Make ocrd-processors available inside webapi to be used with workflows

joschrew commented 2 years ago

The webapi(-code) runs inside a docker container. Currently nextflow is installed there as well, to be used for the workflows: (Dockerfile). But no Processors are available to that container(except ocrd-dummy). In this stage the code and the application is in the testing phase. In operandi the workflows will finally be execute via ssh in the hpc, but for the startup it would be nice to make executing processors possible without ssh and hpc just in the testing vm. I see 4 possibilities:

use ocrd-all as base image and extend that image to be able to run nextflow and the webapi.
install the processors in the current Dockecontainer via pip (is this possible?)
get rid of the Docker-Setup for the webapi-Container and install everything (ocrd, fastapi, nextflow) directly into the VM
start the processors in dockercontainers with this functionality https://github.com/OCR-D/core/pull/884. Than modify nextflow-scripts to query the processors running in the dockercontainers

Maybe this is a trivial task but I couldn't find the time to test the possibilities I listed.
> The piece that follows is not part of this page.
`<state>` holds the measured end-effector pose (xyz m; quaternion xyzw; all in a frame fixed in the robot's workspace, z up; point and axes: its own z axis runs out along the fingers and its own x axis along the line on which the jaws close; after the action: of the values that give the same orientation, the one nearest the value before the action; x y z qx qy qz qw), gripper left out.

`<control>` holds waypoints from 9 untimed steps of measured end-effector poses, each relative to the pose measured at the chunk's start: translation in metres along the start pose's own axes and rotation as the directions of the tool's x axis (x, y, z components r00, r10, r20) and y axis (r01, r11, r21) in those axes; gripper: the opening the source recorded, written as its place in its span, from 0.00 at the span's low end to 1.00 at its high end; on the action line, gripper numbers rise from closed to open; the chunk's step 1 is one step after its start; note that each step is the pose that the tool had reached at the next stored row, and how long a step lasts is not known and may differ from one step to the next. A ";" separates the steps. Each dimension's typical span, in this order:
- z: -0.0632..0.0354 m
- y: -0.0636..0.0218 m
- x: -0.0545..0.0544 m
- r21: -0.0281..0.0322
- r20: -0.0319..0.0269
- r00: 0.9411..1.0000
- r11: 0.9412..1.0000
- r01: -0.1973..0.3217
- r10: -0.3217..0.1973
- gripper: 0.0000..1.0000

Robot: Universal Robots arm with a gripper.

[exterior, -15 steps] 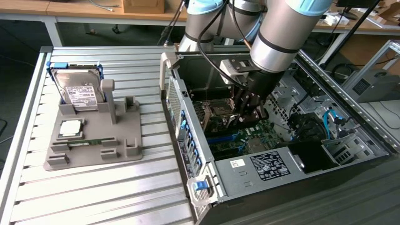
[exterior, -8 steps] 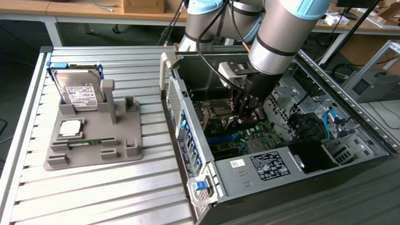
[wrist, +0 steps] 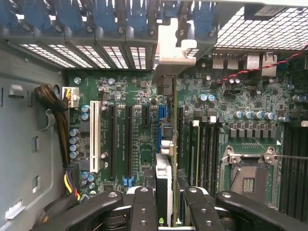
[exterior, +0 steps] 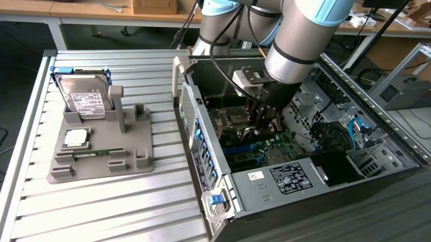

But this is the point I think which has to do next to continue implementing the ocrd-webapi-spec.

kba commented 2 years ago

use ocrd-all as base image and extend that image to be able to run nextflow and the webapi.

I would strongly recommend this approach. Start your Dockerfile with FROM ocrd/all:maximum and you have all the processors available. Sure, it's a large image for now but you don't need to solve all the problems (Ubuntu dependencies, building C++ code, set correct paths, handle conflicting tensorflow versions etc.) that were already solved in ocrd_all.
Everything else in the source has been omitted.